“Siamo sconvolti e sbigottiti”. È il commento della sindaca di Foggia, Maria Aida Episcopo, dopo il femminicidio avvenuto questa sera in via Gaetano Salvemini, dove Stefania Rago è stata uccisa dal marito Antonio Fortebraccio.
Parole dure, cariche di dolore, che arrivano in una giornata già segnata dal lutto per la città.
Il dolore della sindaca
La prima cittadina ha parlato di una tragedia che lascia senza parole, sottolineando come la vittima fosse “una bellissima donna stroncata dalla mano folle di chi la doveva proteggere”. Un delitto che viene definito “scellerato”, capace di colpire nel profondo l’intera comunità.
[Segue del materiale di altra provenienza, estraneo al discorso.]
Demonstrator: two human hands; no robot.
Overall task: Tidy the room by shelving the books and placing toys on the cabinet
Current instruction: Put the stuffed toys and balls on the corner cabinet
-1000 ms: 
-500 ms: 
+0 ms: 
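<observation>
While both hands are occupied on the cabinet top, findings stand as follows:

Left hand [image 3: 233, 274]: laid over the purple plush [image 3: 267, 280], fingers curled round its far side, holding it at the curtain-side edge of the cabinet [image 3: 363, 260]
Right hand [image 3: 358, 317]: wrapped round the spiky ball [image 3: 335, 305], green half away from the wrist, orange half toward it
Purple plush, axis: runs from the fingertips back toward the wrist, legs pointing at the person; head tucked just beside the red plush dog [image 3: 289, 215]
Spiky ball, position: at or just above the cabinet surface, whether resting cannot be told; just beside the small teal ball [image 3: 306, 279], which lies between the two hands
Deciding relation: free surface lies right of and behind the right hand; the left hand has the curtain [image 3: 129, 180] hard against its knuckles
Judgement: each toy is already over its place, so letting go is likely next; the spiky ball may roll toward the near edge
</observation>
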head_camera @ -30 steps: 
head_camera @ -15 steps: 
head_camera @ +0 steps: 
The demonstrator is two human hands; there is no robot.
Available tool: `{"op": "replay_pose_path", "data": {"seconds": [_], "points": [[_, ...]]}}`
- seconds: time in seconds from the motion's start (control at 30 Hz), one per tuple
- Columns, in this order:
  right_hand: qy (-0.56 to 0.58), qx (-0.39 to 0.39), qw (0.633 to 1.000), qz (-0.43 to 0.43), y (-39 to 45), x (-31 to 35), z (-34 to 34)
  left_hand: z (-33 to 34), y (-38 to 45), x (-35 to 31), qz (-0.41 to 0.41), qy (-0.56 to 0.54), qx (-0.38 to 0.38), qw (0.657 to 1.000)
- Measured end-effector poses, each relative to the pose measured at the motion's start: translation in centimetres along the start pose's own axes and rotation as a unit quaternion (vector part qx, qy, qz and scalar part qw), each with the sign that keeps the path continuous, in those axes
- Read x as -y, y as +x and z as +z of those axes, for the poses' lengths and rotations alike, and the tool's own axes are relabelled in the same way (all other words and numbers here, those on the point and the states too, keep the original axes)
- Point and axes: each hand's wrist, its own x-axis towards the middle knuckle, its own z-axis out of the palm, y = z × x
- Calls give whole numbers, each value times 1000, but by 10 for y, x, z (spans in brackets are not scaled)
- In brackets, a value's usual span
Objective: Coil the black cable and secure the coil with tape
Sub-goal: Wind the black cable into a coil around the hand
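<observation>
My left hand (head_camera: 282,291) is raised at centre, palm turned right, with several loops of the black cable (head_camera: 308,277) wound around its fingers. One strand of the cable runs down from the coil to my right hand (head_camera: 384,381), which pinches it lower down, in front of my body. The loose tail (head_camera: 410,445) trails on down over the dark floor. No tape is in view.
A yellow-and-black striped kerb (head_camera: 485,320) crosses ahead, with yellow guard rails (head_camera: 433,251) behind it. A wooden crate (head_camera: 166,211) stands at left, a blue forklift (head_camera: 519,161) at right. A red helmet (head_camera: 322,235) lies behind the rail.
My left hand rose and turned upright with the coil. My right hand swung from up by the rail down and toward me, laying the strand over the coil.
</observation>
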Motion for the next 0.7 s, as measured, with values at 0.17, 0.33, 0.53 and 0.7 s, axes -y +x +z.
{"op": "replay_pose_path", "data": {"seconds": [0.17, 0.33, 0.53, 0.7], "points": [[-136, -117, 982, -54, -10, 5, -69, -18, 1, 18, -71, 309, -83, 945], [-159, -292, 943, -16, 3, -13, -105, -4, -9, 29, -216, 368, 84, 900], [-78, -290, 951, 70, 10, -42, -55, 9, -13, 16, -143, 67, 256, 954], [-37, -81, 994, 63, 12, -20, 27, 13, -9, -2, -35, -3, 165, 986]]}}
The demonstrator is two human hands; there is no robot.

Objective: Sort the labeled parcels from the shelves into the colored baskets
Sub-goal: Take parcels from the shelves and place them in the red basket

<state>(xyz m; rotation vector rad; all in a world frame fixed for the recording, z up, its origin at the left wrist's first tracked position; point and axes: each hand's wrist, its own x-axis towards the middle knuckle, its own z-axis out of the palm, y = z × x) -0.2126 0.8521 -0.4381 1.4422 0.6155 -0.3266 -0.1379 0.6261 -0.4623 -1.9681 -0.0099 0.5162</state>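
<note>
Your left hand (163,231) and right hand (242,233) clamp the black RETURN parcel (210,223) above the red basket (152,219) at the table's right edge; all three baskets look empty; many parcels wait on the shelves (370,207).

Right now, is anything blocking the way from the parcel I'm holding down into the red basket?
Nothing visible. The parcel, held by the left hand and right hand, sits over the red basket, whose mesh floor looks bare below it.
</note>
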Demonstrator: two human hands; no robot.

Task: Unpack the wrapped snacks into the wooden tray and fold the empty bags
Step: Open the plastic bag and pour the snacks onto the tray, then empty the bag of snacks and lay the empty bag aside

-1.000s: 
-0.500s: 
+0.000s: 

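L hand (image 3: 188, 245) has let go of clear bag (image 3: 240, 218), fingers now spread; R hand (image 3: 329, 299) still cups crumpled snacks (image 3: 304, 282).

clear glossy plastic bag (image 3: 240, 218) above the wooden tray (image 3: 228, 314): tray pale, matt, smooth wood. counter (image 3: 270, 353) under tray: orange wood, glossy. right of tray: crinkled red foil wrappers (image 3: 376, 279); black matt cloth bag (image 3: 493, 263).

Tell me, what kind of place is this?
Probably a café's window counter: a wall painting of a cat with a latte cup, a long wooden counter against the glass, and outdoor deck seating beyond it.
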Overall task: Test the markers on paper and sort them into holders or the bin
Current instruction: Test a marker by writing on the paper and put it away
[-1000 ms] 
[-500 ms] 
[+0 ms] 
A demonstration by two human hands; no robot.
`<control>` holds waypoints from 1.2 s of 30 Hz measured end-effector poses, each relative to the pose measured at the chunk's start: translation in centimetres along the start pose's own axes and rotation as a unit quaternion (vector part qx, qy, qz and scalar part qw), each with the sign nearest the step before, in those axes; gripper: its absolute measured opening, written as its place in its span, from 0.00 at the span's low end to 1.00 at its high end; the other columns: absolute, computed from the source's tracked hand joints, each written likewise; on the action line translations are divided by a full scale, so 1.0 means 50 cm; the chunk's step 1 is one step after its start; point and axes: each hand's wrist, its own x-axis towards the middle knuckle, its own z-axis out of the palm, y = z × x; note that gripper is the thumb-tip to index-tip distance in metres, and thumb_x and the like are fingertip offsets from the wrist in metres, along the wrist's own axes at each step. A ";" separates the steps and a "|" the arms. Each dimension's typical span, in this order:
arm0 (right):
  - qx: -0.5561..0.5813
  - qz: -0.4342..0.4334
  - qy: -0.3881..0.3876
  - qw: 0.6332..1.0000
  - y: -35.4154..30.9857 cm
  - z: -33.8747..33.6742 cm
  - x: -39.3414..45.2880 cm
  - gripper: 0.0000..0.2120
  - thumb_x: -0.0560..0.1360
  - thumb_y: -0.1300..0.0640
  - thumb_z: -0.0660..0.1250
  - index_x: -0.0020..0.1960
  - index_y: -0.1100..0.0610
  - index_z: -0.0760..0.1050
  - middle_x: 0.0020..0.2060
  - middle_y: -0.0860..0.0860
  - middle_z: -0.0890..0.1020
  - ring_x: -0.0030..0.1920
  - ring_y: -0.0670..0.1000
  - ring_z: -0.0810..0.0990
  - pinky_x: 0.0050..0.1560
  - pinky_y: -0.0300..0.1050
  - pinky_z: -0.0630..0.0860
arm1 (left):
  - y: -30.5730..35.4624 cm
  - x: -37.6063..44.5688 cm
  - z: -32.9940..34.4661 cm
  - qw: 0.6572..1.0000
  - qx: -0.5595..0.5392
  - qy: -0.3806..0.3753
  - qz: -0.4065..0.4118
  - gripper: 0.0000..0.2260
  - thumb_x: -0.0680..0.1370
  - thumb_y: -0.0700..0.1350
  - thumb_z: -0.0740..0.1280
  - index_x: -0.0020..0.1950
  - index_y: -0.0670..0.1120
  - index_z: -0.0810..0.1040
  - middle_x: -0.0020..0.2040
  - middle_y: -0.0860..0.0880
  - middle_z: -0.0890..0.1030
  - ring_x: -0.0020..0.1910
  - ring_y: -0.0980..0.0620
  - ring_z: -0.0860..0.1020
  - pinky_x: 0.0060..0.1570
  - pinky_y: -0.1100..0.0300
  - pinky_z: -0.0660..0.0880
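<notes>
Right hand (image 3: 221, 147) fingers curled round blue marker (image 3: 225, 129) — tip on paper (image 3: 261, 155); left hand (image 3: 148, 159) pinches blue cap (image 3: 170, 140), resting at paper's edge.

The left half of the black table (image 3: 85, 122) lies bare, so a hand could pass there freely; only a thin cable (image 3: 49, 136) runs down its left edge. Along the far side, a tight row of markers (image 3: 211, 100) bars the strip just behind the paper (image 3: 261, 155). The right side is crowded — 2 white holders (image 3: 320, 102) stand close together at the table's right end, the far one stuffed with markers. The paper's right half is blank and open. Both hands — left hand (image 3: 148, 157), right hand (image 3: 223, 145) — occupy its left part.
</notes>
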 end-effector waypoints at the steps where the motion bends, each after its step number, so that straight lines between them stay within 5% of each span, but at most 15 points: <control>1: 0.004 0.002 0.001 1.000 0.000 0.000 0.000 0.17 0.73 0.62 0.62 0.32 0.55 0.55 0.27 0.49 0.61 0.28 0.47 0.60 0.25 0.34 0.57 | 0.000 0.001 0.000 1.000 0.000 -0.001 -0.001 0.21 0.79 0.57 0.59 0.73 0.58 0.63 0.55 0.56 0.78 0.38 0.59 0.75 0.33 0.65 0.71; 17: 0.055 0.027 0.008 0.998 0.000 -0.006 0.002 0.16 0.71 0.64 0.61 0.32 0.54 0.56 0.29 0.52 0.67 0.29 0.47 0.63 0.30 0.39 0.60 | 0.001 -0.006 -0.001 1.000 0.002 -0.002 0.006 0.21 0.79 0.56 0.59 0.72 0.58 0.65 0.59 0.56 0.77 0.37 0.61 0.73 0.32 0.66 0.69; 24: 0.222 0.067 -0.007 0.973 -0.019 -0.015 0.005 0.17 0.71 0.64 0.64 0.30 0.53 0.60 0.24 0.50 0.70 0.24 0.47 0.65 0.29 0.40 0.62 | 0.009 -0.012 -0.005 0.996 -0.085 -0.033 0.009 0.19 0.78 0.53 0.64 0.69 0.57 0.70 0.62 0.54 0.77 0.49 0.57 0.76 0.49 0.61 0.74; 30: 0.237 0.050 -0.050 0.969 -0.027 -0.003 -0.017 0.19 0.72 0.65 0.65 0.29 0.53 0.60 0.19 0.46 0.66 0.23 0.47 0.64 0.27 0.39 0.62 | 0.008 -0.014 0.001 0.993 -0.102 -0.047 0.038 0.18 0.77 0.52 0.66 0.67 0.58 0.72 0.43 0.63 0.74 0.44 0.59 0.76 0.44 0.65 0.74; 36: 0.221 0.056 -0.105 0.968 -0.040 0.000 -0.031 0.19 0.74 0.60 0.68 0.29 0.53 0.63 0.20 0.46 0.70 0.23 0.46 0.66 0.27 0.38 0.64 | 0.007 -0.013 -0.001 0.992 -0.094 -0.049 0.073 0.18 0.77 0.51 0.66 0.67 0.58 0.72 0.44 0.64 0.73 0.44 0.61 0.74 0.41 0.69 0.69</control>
Il riferimento è a una vita spezzata improvvisamente, a una vicenda che si inserisce nel drammatico fenomeno della violenza domestica.
Una città ferita
Foggia, nelle stesse ore, ha vissuto anche i funerali di Dino Carta, il personal trainer ucciso il 13 aprile. Un’altra vicenda ancora senza un responsabile, che contribuisce ad alimentare un clima di smarrimento e dolore.
La sindaca ha ricordato come Carta fosse completamente estraneo a contesti devianti, sottolineando la difficoltà di dare un senso a quanto accaduto in città negli ultimi giorni.
“Ci sentiamo svuotati”
“Ci sentiamo svuotati dentro, con cicatrici brucianti addosso”, ha aggiunto Episcopo, evidenziando il senso di impotenza di fronte a episodi che, spesso, maturano improvvisamente e sfuggono a ogni tentativo di prevenzione.
Pur ribadendo l’impegno delle istituzioni e delle associazioni attive sul territorio, comprese quelle impegnate nel contrasto alla violenza di genere, la sindaca ha riconosciuto la complessità di fermare gesti d’impeto che si consumano in ambito domestico.
L’impegno contro la violenza
Il Comune ha confermato la volontà di continuare a sostenere le donne vittime di violenza, anche attraverso i centri antiviolenza attivi sul territorio. È stata inoltre annunciata la costituzione di parte civile nel procedimento giudiziario.
Un segnale di vicinanza e di impegno istituzionale in una fase in cui la città appare profondamente scossa da una sequenza ravvicinata di episodi drammatici.